Haddad disse que pediu ajuda do capitão do porto para levar a tripulação para casa, mas que lhe disseram que a permissão tinha que vir do país de bandeira do navio, a Moldávia. Tartousi mandou dinheiro do próprio bolso todos os meses -- cerca de 20 ou 30 euros (US$ 27 a US$ 41) por dia para 10 pessoas, disse Haddad.

A tripulação passou a desligar o gerador elétrico central seis horas por dia. Depois, o mantinha 12 horas ligado, 12 horas desligado. Baixou para oito horas ligado, depois três. No final de julho, eles ficaram sem luz, disse Haddad, e não tinham lanternas. Depois que o sabão e os medicamentos acabaram, alguns dos homens tiveram infecções no ouvido, na pele e nos dentes. Sem poder recarregar os telefones, eles perderam contato com suas famílias.

“Nós estávamos cansados e ninguém aguentava nem escutar uma palavra do outro”, disse Hilal Jomaa, o primeiro oficial, de 28 anos de idade, do Líbano. “Nós não tínhamos nada e todo mundo estava nervoso”.

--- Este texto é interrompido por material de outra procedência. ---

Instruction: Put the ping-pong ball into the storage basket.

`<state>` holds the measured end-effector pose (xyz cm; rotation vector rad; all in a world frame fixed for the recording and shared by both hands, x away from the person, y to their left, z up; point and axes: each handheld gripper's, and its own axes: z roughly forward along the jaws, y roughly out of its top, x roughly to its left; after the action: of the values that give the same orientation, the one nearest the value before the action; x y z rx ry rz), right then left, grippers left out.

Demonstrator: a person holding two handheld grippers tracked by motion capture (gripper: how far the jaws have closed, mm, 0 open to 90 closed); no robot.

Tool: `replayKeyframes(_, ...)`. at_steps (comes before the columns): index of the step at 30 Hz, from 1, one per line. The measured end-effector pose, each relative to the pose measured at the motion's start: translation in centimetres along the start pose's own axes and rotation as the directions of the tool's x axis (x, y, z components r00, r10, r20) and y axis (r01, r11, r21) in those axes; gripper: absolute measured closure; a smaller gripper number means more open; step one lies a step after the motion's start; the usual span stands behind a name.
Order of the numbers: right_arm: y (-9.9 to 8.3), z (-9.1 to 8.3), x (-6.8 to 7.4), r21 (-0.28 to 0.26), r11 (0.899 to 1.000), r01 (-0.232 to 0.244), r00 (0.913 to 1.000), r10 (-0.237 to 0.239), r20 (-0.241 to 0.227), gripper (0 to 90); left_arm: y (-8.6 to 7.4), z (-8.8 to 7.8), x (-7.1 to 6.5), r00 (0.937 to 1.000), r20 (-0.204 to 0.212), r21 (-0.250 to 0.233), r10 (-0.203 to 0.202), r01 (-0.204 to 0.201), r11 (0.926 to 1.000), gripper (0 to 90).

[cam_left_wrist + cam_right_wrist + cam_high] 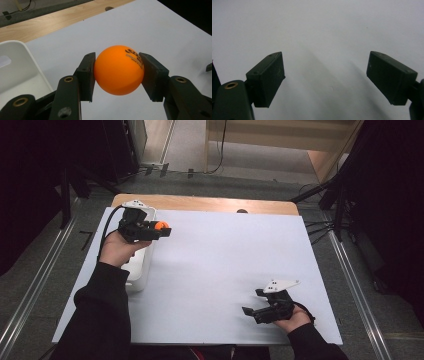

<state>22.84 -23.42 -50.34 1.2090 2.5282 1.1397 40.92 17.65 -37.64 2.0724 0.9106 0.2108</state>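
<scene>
My left tongs (pixel 117 72) clamp the ball (pixel 118 70) just beside the bin (pixel 142 270); I should keep the squeeze even and carry it level over the bin. My right tongs (pixel 325 80) gape wide, well off

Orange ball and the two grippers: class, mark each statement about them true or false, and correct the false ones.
1. The left gripper clamps the orange ball. True.
2. The ball lies inside the white bin. False: it is held beside the bin, above the white sheet.
3. The right gripper is open with nothing between its jaws. True.
4. The ball is plain, without print. False: dark lettering shows on it.
</scene>
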Motion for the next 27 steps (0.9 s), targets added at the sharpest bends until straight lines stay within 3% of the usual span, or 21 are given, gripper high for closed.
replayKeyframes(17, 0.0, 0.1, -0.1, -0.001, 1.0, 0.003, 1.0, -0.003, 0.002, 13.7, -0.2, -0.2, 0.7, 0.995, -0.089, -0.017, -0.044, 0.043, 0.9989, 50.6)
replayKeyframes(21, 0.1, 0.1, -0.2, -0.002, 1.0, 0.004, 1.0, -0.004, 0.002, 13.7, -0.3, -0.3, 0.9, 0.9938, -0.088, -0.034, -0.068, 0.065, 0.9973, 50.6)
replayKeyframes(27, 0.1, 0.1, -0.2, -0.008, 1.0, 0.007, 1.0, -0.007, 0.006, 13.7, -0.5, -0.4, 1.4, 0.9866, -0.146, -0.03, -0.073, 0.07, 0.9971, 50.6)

Haddad disse que as autoridades de Kiato o ajudaram com a petição para a Moldávia em 4 de outubro por permissão para deixar o navio e ir para casa. A resposta veio em 22 de outubro: uma pessoa tinha que ficar para guardar o navio até que ele fosse leiloado; o resto estava livre para ir, dizia carta.

Abo Zeinab, cozinheiro do navio, disse voluntariamente que ficaria com o JSM, porque sua família o havia deixado e ele não tinha motivos para voltar para casa. Ele continua em Kiato.

Em seu último dia em Kiato, 28 de outubro, os membros da tripulação empacotaram suas roupas e receberam seus papéis de liberação em uma cerimônia improvisada ao redor da mesa da cozinha do navio. Eles sentiam o vento e o sol enquanto desciam a passarela de desembarque carregando as bagagens. Eles colocaram as malas no carro que os levaria para o aeroporto, deixando o imponente navio enferrujado para trás.

Sabrah, o engenheiro-chefe, beijou a cabeça do capitão antes de eles partirem.